Over the previous two parts of this series I’ve given some examples on what objectivity within recruitment is, how it could be applied to your processes and why it is important to me and why it should be of importance to you. In the following article I’ll wrap it up into 5 ways to improve the objectivity in your recruitment processes.

The potential pros and cons with objective recruitment was covered in Part 1 and Part 2, but in order to give you some hands on advice – you’ll find the list below. Some of the advice listed are only applicable if you decide on it beforehand, while other pieces could easily be thrown in after you’ve started – however, I’ll highly recommend you to do them all and to initiate them before you even start the process.

1. Decide on what matters.

What’s key in order to ensure your internal process is even partly objective is to decide on what measurable parameters you’ll base your choice on before you actually initiate the recruitment process. It’s obvious that you as a team will get closer to a good discussion on what candidate to hire if you are looking at the same variables, but what may be even more obvious is the opposite: if you don’t, there is a high risk your own biases will play a bigger role than needed – and that hierarchy will make the choices in the end. Not good.

2. Use tests.

Yes you should! Even considering the bad examples of what could happen with tests if used the wrong way which was described in part 2, you should probably use them as a complement. Important though: as in number 1, decide on what you are looking for and why it’s important to you before you start. There are a lot of good tools out there, just make sure you know how to use them properly.

3. Anonymize

Heard this one before? Got it. Still not doing it? I get it – harder to actually do it. But go with baby steps. Make sure you are anonymizing the first part (reviewing applications), either by setting up an internal process or by using an ATS to help you out. Why it’s good for you?

Here is why.

4. Solo show? No-go!

Letting the candidate, your potential colleague, co-founder, Head of Engineering or manager meet more people for a chat than you actually, generally, creates value both ways. Yes, it’s a bit of a hassle to sync calendars (believe me, I know from my time as a recruiter at Northvolt) but it actually creates a lot of value. On one hand, the candidate will be able to get a better view of your company by just extending the interview by 30 minutes. On the other hand, you let your team feel involved in the recruitment process and (given that you listen to number five in this list) the hiring decision as well. Reminder: make sure to decide and communicate to everyone involved in the process, including the candidate – who will be involved and how much time it will take.

5. Evaluate the candidates separately.

Done with the interviews?
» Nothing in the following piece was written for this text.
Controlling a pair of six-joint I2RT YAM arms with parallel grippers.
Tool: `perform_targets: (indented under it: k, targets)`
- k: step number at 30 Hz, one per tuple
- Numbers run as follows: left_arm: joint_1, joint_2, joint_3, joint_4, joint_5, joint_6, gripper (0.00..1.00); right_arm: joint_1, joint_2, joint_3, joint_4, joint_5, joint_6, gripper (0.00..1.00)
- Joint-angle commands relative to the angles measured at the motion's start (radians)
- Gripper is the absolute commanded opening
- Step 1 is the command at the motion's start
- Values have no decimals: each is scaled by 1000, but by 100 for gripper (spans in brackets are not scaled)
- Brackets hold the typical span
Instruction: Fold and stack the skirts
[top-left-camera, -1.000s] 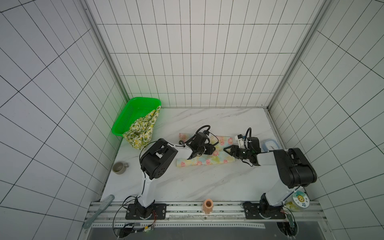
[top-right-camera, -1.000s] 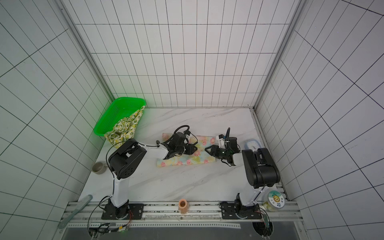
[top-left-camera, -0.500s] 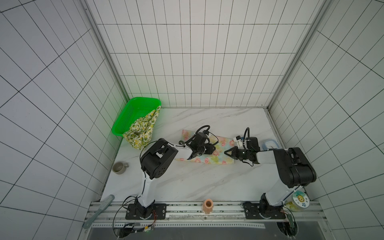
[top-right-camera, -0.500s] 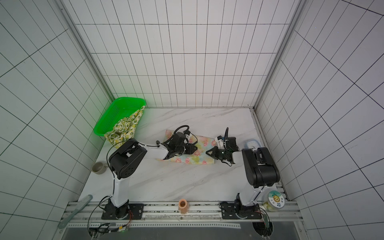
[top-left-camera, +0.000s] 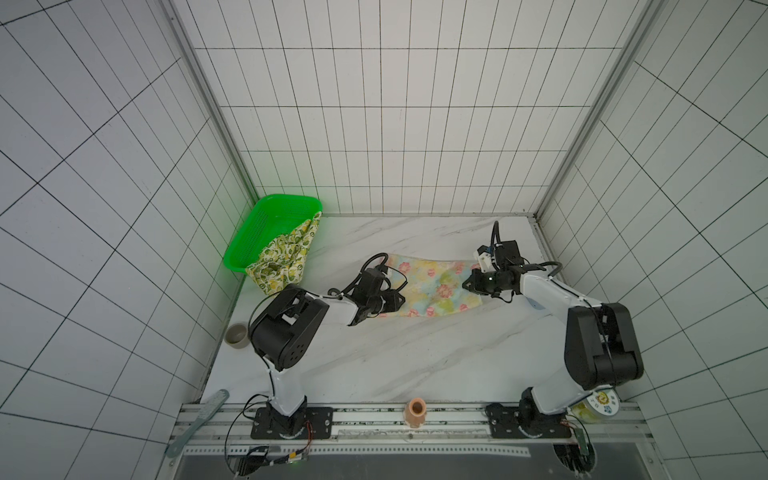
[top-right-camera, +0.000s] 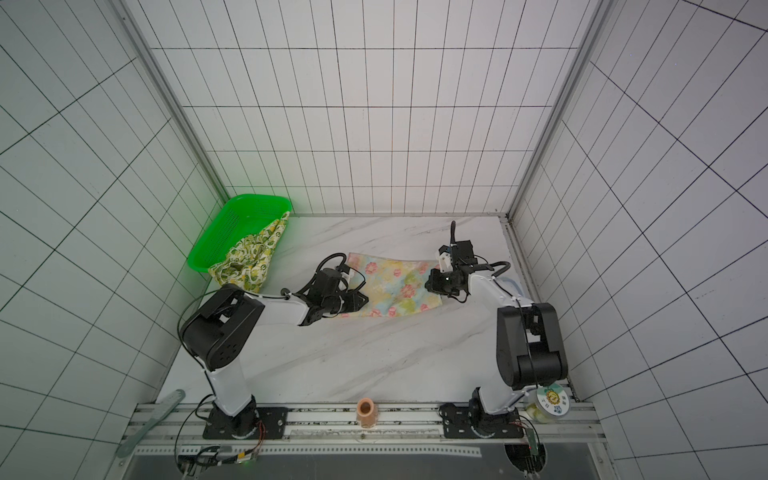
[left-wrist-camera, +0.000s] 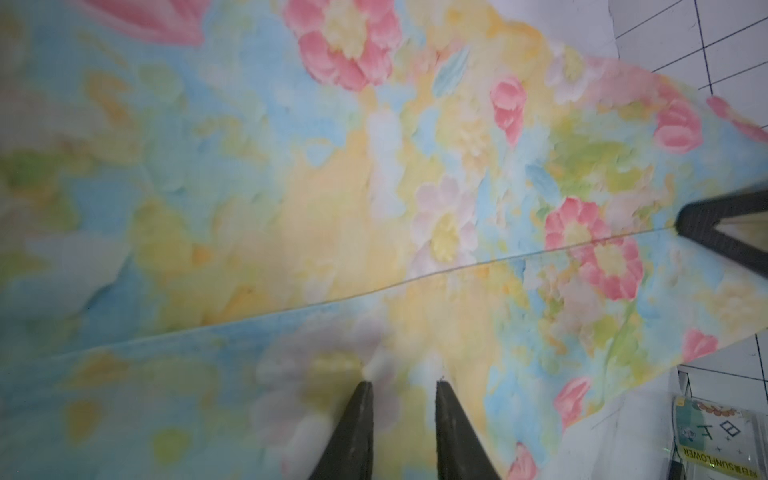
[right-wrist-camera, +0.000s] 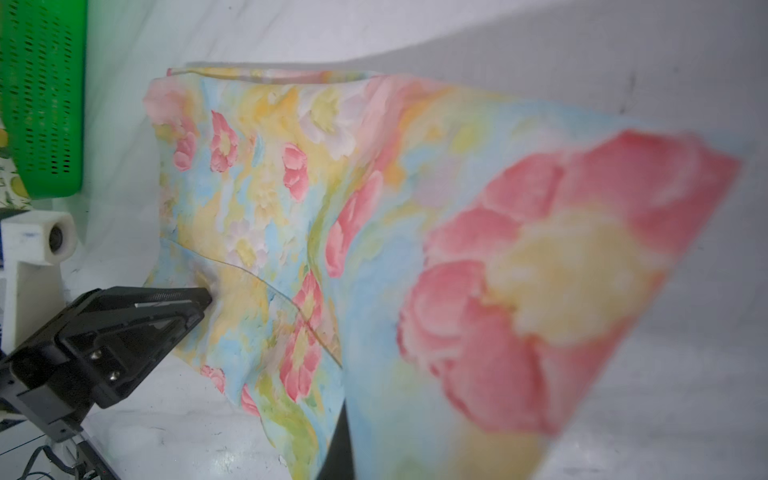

Great – time for evaluation. Let’s get everyone in a conference room and throw arguments and quotes at each other until we hate each other”.

Maybe not. A better way of doing this is to let everyone evaluate the candidates individually first, if there is consensus regarding hire/reject there is no need for evaluation – if not: evaluate. But keep in mind to only discuss the bullets that there wasn’t consensus on. Easy to miss that. Pro tip: make sure that you know who’ll decide in the end. To make sure what hat everyone is wearing in a meeting is of high importance – for everyone (even Daniel Ek).